In particolare, sono sette i target sull’istruzione e formazione indicati a livello Ue per sostenere tale sfida, tra cui ad esempio entro il 2030 si menzionano: la riduzione sotto il 15% della quota di quindicenni con scarsi risultati in lettura, matematica e scienze; l’aumento delle competenze digitali, con un tasso di studenti all’ottavo anno della scuola dell’obbligo con scarsi risultati in termini di alfabetizzazione informatica inferiore al 15%; l’estensione della partecipazione all’istruzione prescolare, coinvolgendo almeno il 96% dei bambini compresi tra i 3 anni e l’età di inizio dell’istruzione primaria obbligatoria; l’innalzamento al 45% di giovani tra i 25 e i 34 anni d’età che hanno completato l’istruzione terziaria; una ulteriore riduzione al 9% dell’abbandono precoce dell’istruzione e della formazione.

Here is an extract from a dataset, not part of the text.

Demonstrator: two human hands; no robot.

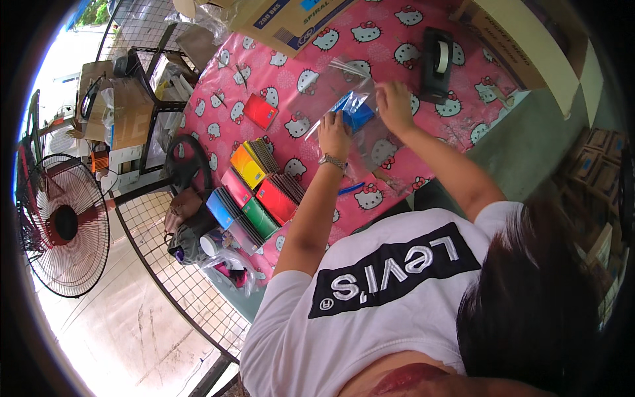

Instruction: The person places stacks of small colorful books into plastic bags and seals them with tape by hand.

Sono fissati, inoltre, al 2025 una serie di altri target riguardanti la formazione per i giovani e l’apprendimento degli adulti.

Si tratta di priorità sfidanti, che chiamano in causa la capacità di reazione sia del sistema educativo che dell’intera comunità educante; aspetti per cui è importante avere anche una panoramica della dotazione di risorse a livello europeo e nazionale.

L’analisi tracciata da Con i Bambini e Openpolis prosegue così offrendo un confronto tra gli stati Ue rispetto al livello di spesa destinata al settore dell’istruzione prima dell’emergenza, basandosi sui dati Eurostat relativi al 2019.

Dall’analisi emerge che complessivamente, nel 2019, i Paesi Ue hanno destinato un totale di 654 miliardi di euro al comparto dell’istruzione, ossia circa il 4,7% del prodotto interno lordo Ue di quell’anno, seppur con una forte variabilità tra i diversi stati membri. Infatti, mentre Paesi come la Svezia (6,9%), la Danimarca (6,3%) e il Belgio (6,2%) hanno superato il 6% del Pil; sei stati dell’Ue si sono attestati al massimo sul 4%: in particolare, la Grecia e la Spagna (4%), la Bulgaria e l’Italia (3,9%), la Romania (3,6%) e l’Irlanda (3,1%).

In base ai dati Eurostat, pertanto, si rileva che nel 2019 l’Italia ha speso in educazione solo il 3,9% del Pil, contro una media UE pari al 4,7%, e figura tra i Paesi dell’Ue con la più bassa percentuale di spesa pubblica in educazione rispetto al proprio Pil.

Non si tratta però di una novità per il nostro Paese, poiché è dal 2011 che l’Italia, nella classifica europea, si colloca stabilmente tra gli ultimi posti su questo tema.

In Italia, infatti, a seguito della crisi economica iniziata nel 2008, si è verificata una sensibile contrazione della percentuale di spesa pubblica dedicata all’istruzione: precisamente, la percentuale di spesa in educazione rispetto al Pil è passata dal 4,5% del 2009 al 3,9% del 2019. Si tratta di dati che evidenziano come il nostro Paese spenda nell’istruzione meno degli altri maggiori stati europei.

Una tendenza rilevata anche in altri Paesi, ma che, sul lungo periodo, ha contribuito ad allontanare il nostro Paese dai maggiori stati dell’Ue, quali ad esempio Germania e Francia.